Exercise requirements »
In your answer, transcribe all of the data exactly.

Supplied data »
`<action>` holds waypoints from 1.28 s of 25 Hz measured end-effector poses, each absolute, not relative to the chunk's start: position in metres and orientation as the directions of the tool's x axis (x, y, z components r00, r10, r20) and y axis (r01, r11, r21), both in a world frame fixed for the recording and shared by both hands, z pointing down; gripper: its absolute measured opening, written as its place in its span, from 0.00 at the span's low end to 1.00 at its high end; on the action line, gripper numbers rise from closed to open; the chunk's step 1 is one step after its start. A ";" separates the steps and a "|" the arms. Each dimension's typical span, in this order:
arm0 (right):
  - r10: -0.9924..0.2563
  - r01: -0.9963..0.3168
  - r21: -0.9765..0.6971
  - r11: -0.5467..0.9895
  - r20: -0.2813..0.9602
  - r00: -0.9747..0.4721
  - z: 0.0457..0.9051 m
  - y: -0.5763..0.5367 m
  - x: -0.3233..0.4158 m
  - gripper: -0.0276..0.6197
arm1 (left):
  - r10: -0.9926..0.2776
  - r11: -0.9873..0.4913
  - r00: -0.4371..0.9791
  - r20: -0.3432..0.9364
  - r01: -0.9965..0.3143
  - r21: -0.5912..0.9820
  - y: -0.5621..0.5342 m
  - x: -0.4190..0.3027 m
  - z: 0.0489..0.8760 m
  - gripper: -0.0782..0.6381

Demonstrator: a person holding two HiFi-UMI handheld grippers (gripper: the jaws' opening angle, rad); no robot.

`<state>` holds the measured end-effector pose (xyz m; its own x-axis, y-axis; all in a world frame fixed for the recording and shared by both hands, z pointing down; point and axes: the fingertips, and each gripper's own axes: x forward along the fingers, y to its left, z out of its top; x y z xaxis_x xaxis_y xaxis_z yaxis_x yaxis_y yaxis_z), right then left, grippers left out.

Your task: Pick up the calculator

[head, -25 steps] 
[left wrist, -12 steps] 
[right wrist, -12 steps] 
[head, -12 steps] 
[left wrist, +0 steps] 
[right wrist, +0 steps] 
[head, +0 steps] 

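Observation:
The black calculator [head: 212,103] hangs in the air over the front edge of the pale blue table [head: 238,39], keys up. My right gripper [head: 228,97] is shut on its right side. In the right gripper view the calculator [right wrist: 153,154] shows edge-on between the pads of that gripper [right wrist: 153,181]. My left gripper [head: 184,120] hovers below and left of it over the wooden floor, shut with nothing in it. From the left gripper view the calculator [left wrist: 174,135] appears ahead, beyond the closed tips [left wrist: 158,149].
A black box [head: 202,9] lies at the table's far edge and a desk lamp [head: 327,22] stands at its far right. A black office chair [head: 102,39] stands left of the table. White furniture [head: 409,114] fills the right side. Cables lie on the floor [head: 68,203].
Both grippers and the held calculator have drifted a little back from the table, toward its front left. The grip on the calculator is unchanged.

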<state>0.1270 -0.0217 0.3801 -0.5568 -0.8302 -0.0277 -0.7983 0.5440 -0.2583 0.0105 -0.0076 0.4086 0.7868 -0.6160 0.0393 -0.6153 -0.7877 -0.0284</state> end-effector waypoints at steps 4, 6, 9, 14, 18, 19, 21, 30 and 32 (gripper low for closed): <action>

Response below »
`<action>` holds waypoints from 1.28 s of 25 Hz measured end-effector poses, each absolute, not relative to the chunk's start: position in metres and orientation as the directions of the tool's x axis (x, y, z components r00, r10, r20) and y axis (r01, r11, r21), both in a world frame fixed for the recording and shared by both hands, z pointing down; gripper: its absolute measured opening, written as its place in its span, from 0.00 at the span's low end to 1.00 at its high end; on the action line, gripper numbers rise from closed to open; the chunk's step 1 is one step after its start. A ";" separates the steps and a "|" the arms. Each dimension's typical span, in this order:
arm0 (right):
  - r10: -0.9924..0.2563
  - r01: -0.9963..0.3168
  - r21: -0.9765..0.6971
  - r11: -0.5467..0.9895
  - r20: -0.2813..0.9602
  - r00: -0.9747..0.4721
  - z: 0.0457..0.9051 m
  - y: -0.5763..0.5367 m
  - x: -0.3233..0.4158 m
  - gripper: -0.0276..0.6197
arm1 (left):
  - r10: -0.9926..0.2776
  - r11: -0.9873..0.4913
  - r00: -0.4371..0.9791
  - r20: -0.3432..0.9364
  - r01: -0.9965..0.3143
  - r21: -0.5912..0.9820
  - y: -0.5621..0.5342 m
  - x: -0.4190..0.3027 m
  - z: 0.0489..0.8760 m
  - gripper: -0.0782..0.6381

Demonstrator: a person holding two HiFi-UMI handheld grippers (gripper: the jaws' opening angle, rad); no robot.

`<state>` holds the measured end-effector pose (xyz m; its own x-axis, y-axis; all in a world frame fixed for the recording and shared by both hands, z pointing down; point and axes: the fingertips, and each gripper's own axes: x forward along the fingers, y to its left, z out of its top; x y z xaxis_x xaxis_y xaxis_z yaxis_x yaxis_y yaxis_z), right then left, grippers left out.

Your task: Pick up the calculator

[head, -25 steps] 
[left wrist, -12 steps] 
[right wrist, -12 steps] 
[head, -12 steps] 
[left wrist, +0 steps] 
[right wrist, +0 steps] 
[head, +0 steps] 

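Observation:
The black calculator [head: 212,103] hangs in the air over the front edge of the pale blue table [head: 238,39], keys up. My right gripper [head: 228,97] is shut on its right side. In the right gripper view the calculator [right wrist: 153,154] shows edge-on between the pads of that gripper [right wrist: 153,181]. My left gripper [head: 184,120] hovers below and left of it over the wooden floor, shut with nothing in it. From the left gripper view the calculator [left wrist: 174,135] appears ahead, beyond the closed tips [left wrist: 158,149].
A black box [head: 202,9] lies at the table's far edge and a desk lamp [head: 327,22] stands at its far right. A black office chair [head: 102,39] stands left of the table. White furniture [head: 409,114] fills the right side. Cables lie on the floor [head: 68,203].
Both grippers and the held calculator have drifted a little back from the table, toward its front left. The grip on the calculator is unchanged.
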
<state>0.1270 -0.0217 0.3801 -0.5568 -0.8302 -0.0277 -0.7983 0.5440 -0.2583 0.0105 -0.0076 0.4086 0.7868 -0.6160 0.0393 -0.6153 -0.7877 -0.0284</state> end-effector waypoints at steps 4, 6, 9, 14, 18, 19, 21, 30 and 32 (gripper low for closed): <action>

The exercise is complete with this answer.